The website says that a British spy plane was flying in the air on Monday, April 1, when 3 British aid workers were killed in Gaza in an Israeli raid targeting the World Central Kitchen team.

He also pointed out that the British “Shadow R1” spy plane landed in Beersheba on February 13 and remained there for two hours before flying back to the British base in Cyprus.

He added that the purpose of the plane’s visit is not clear, but Beersheba, a city in the Negev desert, is home to the Israeli “Nevatim” air base, and this base was central for the United States to supply Israel with bombs and other weapons that it used in its attacks on the Gaza Strip.

International Criminal Court

The site adds that the British Ministry of Defense announced on December 2 that “the spy planes will not be armed, will not play a combat role, and will be used exclusively for the purposes of locating hostages.” Shortly after this announcement, 5 different MPs asked the British Defense Minister, Grant Shapps, what He would have shared the photos taken by reconnaissance planes with the International Criminal Court if they showed evidence of war crimes, but every time he gave an evasive answer.

The site says that when another representative asked the same question again last week, the Ministry of Defense appeared to deny sharing any photos with the court. It also refused to comment on whether spy planes had photographed the mass graves made by Israel in the Nasser and Shifa hospitals in Gaza, and continued to confirm that “Unarmed British reconnaissance aircraft are used solely for the purpose of locating the remaining hostages.”
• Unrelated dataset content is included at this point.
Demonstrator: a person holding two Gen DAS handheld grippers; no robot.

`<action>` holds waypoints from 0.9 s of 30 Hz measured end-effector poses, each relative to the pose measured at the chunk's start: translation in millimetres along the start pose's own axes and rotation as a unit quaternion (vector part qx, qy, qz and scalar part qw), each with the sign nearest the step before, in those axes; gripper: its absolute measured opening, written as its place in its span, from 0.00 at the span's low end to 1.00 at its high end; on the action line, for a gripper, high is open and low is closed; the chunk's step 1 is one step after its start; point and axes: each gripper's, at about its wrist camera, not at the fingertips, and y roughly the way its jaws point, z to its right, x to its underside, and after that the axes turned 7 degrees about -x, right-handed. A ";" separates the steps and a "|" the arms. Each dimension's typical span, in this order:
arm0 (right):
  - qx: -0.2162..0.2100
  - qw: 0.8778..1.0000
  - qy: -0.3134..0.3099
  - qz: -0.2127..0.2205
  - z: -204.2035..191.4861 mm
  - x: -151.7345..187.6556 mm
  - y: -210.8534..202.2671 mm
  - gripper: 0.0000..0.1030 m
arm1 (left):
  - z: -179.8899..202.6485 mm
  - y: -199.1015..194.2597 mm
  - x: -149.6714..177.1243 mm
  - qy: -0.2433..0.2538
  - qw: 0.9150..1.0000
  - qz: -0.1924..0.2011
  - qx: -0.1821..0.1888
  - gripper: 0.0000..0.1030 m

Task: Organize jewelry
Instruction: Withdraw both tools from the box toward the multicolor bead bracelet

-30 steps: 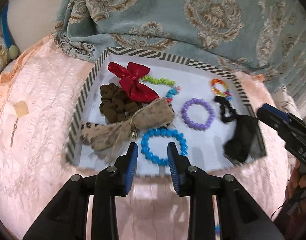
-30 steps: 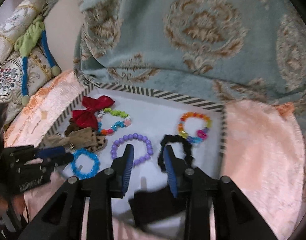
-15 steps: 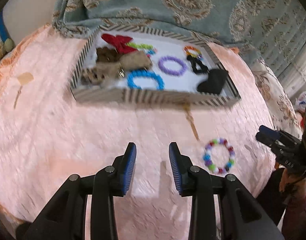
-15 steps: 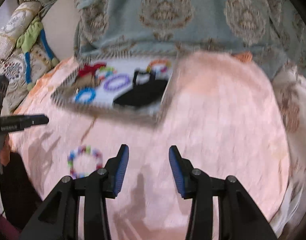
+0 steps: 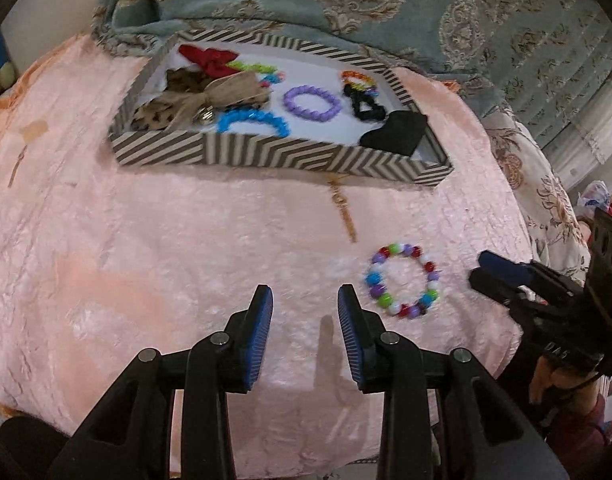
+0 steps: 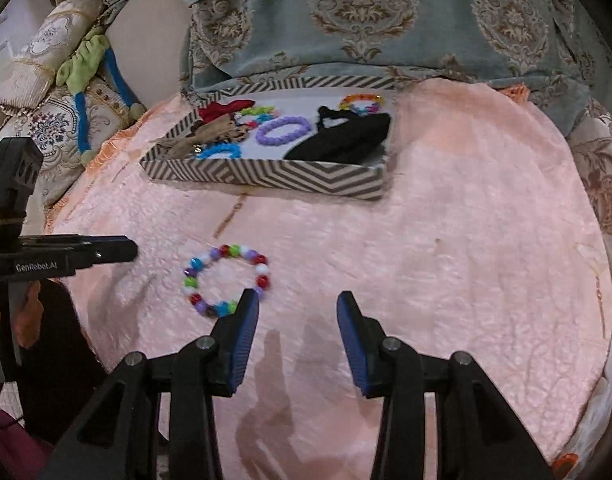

But the website believes that the exceptional number of reconnaissance flights, and the fact that they began nearly two months after the prisoners were taken, raises suspicions that the United Kingdom is not collecting intelligence materials aimed exclusively at determining the location of the hostages.

It is also unclear – according to the site – what the British “Shadow R1” aircraft can add to the prisoner rescue mission given the extensive surveillance capabilities that Israel enjoys on the ground in Gaza, according to the British site.